Im Zusammenhang mit dem Zweiten Haushaltsfinanzierungsgesetzes 2024 hat man Änderungen am SGB II vorgenommen, konkret da, wo die Sanktionen geregelt sind:
Dem bestehenden § 31a SGB II (Rechtsfolgen bei Pflichtverletzungen) hat man durch den neuen Absatz 7 um eine Nicht-Ganz-Vollsanktion ergänzt:
»Abweichend von Absatz 4 Satz 1 entfällt der Leistungsanspruch in Höhe des Regelbedarfes, wenn erwerbsfähige Leistungsberechtigte, deren Bürgergeld wegen einer Pflichtverletzung nach § 31 Absatz 1 Satz 1 Nummer 2, Absatz 2 Nummer 3 oder Absatz 2 Nummer 4 innerhalb des letzten Jahres gemindert war, eine zumutbare Arbeit nicht aufnehmen. Die Möglichkeit der Arbeitsaufnahme muss tatsächlich und unmittelbar bestehen und willentlich verweigert werden. Absatz 1 Satz 6, die Absätze 2 und 3 sowie § 31 Absatz 1 Satz 2 finden Anwendung.«
Anders formuliert: Man muss in den vergangenen zwölf Monaten bereits einmal z.B. wegen eines Terminversäumnisses sanktioniert worden sein und man muss eine zumutbare Arbeit (das ist im SGB II so gut wie jede Arbeit) nicht aufgenommen haben, dann können einem die Regelleistungen gestrichen werden (nicht aber die Kosten für Unterkunft und Heizung). Außerdem sollte man die Formulierung beachten: Die „Möglichkeit der Arbeitsaufnahme muss tatsächlich und unmittelbar bestehen und willentlich verweigert werden“.

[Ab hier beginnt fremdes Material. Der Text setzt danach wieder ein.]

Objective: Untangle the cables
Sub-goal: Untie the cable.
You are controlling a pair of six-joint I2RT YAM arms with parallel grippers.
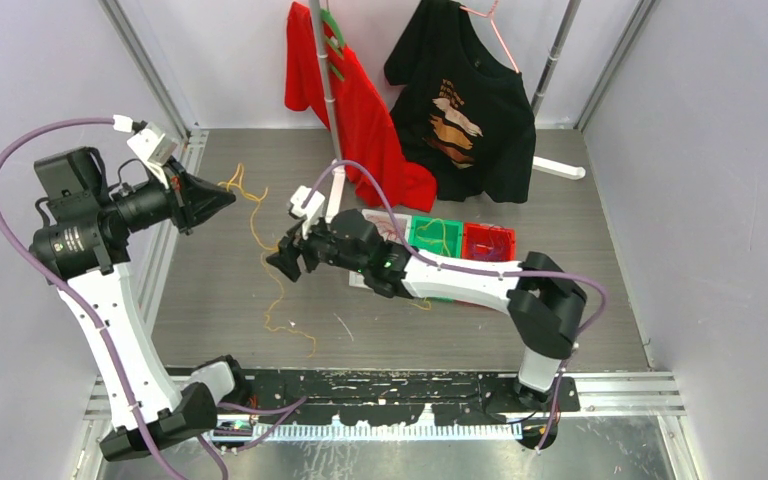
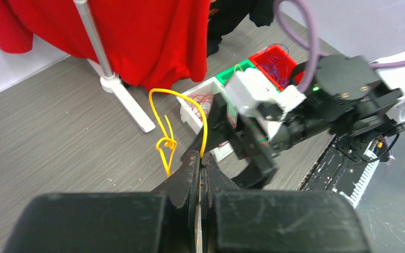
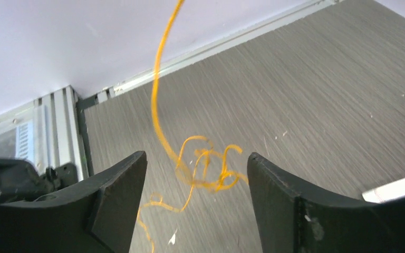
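Grey tabletop [image 1: 220,290], cable [image 2: 205,132] end hidden

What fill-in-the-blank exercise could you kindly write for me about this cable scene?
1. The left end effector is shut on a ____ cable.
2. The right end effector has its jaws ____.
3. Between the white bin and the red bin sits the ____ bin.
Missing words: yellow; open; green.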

Und was passiert dann oder kann passieren? Dazu schaut man in den § 37b SGB II, der unter der Überschrift „Beginn und Dauer der Minderung“ steht, denn dort wurde ein neuer Absatz 3 eingefügt:
»In den Fällen des § 31a Absatz 7 wird die Minderung aufgehoben, wenn die Möglichkeit der Arbeitsaufnahme nicht mehr besteht, spätestens aber mit dem Ablauf eines Zeitraums von zwei Monaten.«
Folglich hat der Gesetzgeber eine auf längstens zwei Monate befristete Vollsanktionierung des Regelbedarfs normiert – und die muss auch schon vorher aufgehoben werden, „wenn die Möglichkeit der Arbeitsaufnahme nicht mehr besteht“.

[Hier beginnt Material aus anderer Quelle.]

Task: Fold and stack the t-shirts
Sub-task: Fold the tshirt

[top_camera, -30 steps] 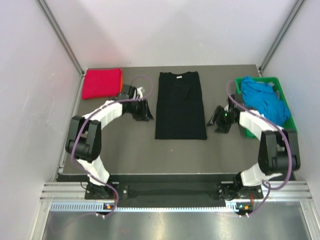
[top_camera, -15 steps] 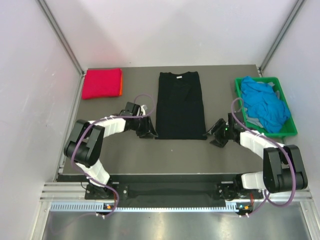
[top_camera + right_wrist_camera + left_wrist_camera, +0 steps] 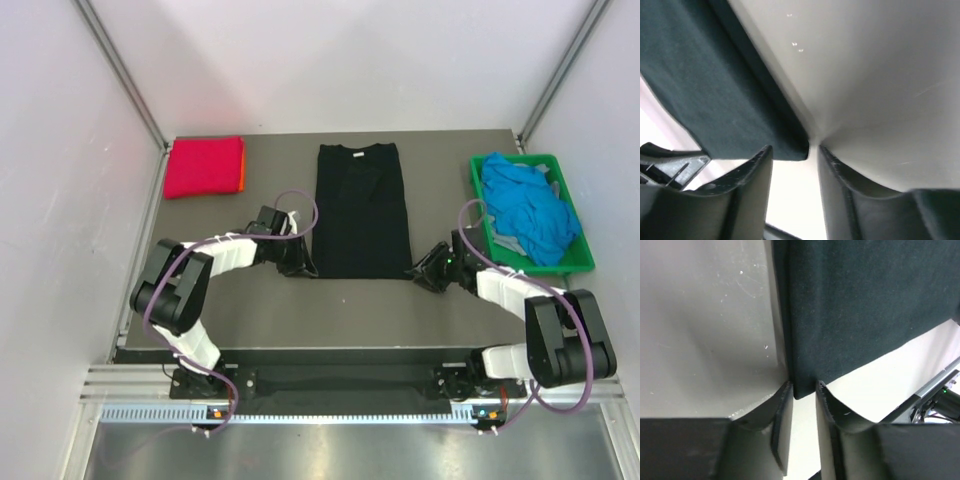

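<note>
Black cloth of the t-shirt (image 3: 361, 210) is laid lengthwise, straight ahead on the tabletop (image 3: 250, 320). Each near corner is straddled by parted, unclenched fingers, with the left fingers (image 3: 840, 412) and right fingers (image 3: 747, 180) equally near.

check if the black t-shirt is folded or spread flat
Partly folded: the black t-shirt lies as a narrow rectangle, no sleeves sticking out, at full length from collar to hem.

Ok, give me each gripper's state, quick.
Left gripper: open, jaws astride the black shirt at its near corner, not clamped.
Right gripper: open, jaws astride the black shirt's other near corner, not clamped.
</note>
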### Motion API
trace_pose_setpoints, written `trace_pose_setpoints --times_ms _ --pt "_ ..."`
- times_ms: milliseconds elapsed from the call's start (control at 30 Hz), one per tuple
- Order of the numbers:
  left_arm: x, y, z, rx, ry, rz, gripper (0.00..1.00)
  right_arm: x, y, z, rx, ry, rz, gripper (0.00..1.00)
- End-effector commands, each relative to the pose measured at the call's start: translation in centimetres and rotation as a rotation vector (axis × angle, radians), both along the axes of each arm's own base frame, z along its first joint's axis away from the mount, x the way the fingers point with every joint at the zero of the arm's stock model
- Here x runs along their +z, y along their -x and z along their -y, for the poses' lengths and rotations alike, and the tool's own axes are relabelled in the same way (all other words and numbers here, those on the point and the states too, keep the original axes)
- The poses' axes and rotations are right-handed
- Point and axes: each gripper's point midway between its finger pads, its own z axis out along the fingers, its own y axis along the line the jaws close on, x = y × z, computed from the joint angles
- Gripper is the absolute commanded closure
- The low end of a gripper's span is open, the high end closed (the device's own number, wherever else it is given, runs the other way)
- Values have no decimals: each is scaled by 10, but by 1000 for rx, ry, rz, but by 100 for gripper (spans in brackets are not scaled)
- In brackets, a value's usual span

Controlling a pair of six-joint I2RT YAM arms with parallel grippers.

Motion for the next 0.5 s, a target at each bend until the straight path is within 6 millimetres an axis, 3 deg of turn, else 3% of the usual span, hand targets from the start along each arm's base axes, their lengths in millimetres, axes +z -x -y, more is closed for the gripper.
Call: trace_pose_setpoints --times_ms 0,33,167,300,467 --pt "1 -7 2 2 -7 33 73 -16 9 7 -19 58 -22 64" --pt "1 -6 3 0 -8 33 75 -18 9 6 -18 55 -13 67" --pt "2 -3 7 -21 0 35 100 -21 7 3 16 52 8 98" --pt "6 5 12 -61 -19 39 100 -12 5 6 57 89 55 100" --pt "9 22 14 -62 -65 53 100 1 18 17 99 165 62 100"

Man muss an dieser Stelle sagen: Viel Spaß bei der konkreten und natürlich rechtssicheren Umsetzung dieser Vorschrift.
Fazit: Die CDU hat keine wirklich „Neue Grundsicherung“ vorgelegt, sondern plädiert für eine Rückkehr zur alten Hartz IV-Welt verbunden mit punktuellen Verschärfungen und der Inaussichtstellung, dass eigenes Erwerbseinkommen anders, also großzügiger zur Anrechnung kommen sollen. Man könnte an dieser Stelle die auch hier sichtbare Begriffshuberei von einer „Neuen Grundsicherung“ zur Entsorgung freigeben und den Verfassern empfehlen, dass doch einfach Sozialhilfe zu nennen, wenn man denn genau diesen Charakter eines letzten bedürftigkeitsabhängigen Auffangnetzes stärken will. Mut zur semantischen Wahrheit – was aber als Aufforderung auch an die Ampel-Koalition gehen kann und muss, wo es offensichtliches Interesse gerade in der SPD war, den umgangssprachlichen und bei vielen negativ besetzten Begriffs „Hartz IV“ durch ein bedeutend wohlfühliger daherkommenen Terminus wie „Bürgergeld“ zu ersetzen und endlich zu den Akten leben zu können. Aber tatsächlich suggeriert das bestehende Bürgergeld bei dem einen oder anderen etwas, was das Bürgergeld nach SGB II nicht leisten kann. Und es ist weiterhin kein bedingungsloses Grundeinkommen, wie manche immer wieder suggerieren. Es ist eine bedürftigkeitsabhängige Sozialhilfeleistungen – angereichert mit dann allerdings weit weniger verpflichtend ausgestalteten Förder-Komponenten für einen Teil der Leistungsempfänger.